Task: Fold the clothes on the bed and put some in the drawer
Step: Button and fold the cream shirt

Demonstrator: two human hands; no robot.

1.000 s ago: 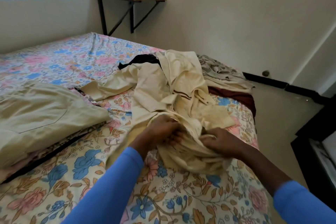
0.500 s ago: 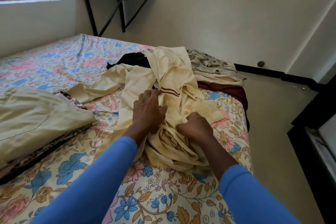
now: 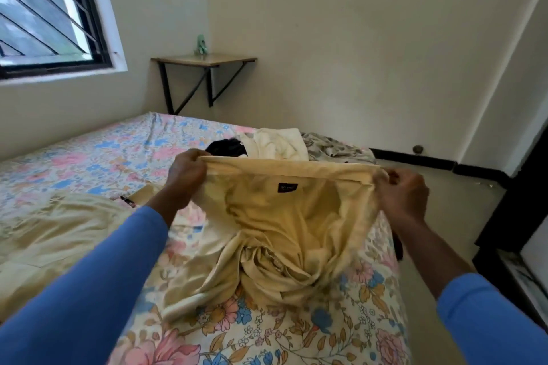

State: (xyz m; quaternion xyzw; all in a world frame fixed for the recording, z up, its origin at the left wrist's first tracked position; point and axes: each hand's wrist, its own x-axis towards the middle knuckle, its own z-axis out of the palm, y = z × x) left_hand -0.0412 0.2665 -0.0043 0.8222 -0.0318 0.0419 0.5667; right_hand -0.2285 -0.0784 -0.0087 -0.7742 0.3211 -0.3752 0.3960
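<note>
A pale yellow garment (image 3: 284, 216) with a small black label hangs stretched above the bed between both hands. My left hand (image 3: 186, 173) grips its top edge at the left corner. My right hand (image 3: 403, 192) pinches the same edge at the right corner. Its lower part lies twisted in a heap on the floral bedsheet (image 3: 89, 157). Behind it lie a black garment (image 3: 226, 147), a cream garment (image 3: 275, 144) and a grey patterned one (image 3: 332, 147). A folded beige garment (image 3: 53, 231) rests on the bed at the left.
A wall-mounted wooden shelf (image 3: 204, 59) with a small green object (image 3: 201, 44) sits past the bed. A barred window (image 3: 47, 9) is at the upper left. Bare floor (image 3: 439, 201) runs along the bed's right side, with dark furniture (image 3: 516, 216) at the right edge.
Both hands left the heap on the bed, took the yellow garment by its top edge and lifted it, stretching it wide. The view tilted upward.
</note>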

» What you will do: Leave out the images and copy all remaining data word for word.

» Result:
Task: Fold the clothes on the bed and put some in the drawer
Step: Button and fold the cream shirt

Demonstrator: two human hands; no robot.

1.000 s ago: 
0.500 s ago: 
now: 

State: (xyz m; quaternion xyzw; all in a world frame fixed for the recording, z up, its origin at the left wrist's first tracked position; point and axes: each hand's wrist, its own x-axis towards the middle knuckle, its own z-axis out of the palm, y = z × x) left_hand -0.0412 0.2665 -0.0043 0.8222 -0.0318 0.0419 0.5667; right_hand -0.2285 -0.0784 -0.0087 -0.7742 0.3211 -0.3752 0.3960
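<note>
A pale yellow garment (image 3: 284, 216) with a small black label hangs stretched above the bed between both hands. My left hand (image 3: 186, 173) grips its top edge at the left corner. My right hand (image 3: 403, 192) pinches the same edge at the right corner. Its lower part lies twisted in a heap on the floral bedsheet (image 3: 89, 157). Behind it lie a black garment (image 3: 226, 147), a cream garment (image 3: 275, 144) and a grey patterned one (image 3: 332, 147). A folded beige garment (image 3: 53, 231) rests on the bed at the left.
A wall-mounted wooden shelf (image 3: 204, 59) with a small green object (image 3: 201, 44) sits past the bed. A barred window (image 3: 47, 9) is at the upper left. Bare floor (image 3: 439, 201) runs along the bed's right side, with dark furniture (image 3: 516, 216) at the right edge.
Both hands left the heap on the bed, took the yellow garment by its top edge and lifted it, stretching it wide. The view tilted upward.
</note>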

The exercise requires nothing else.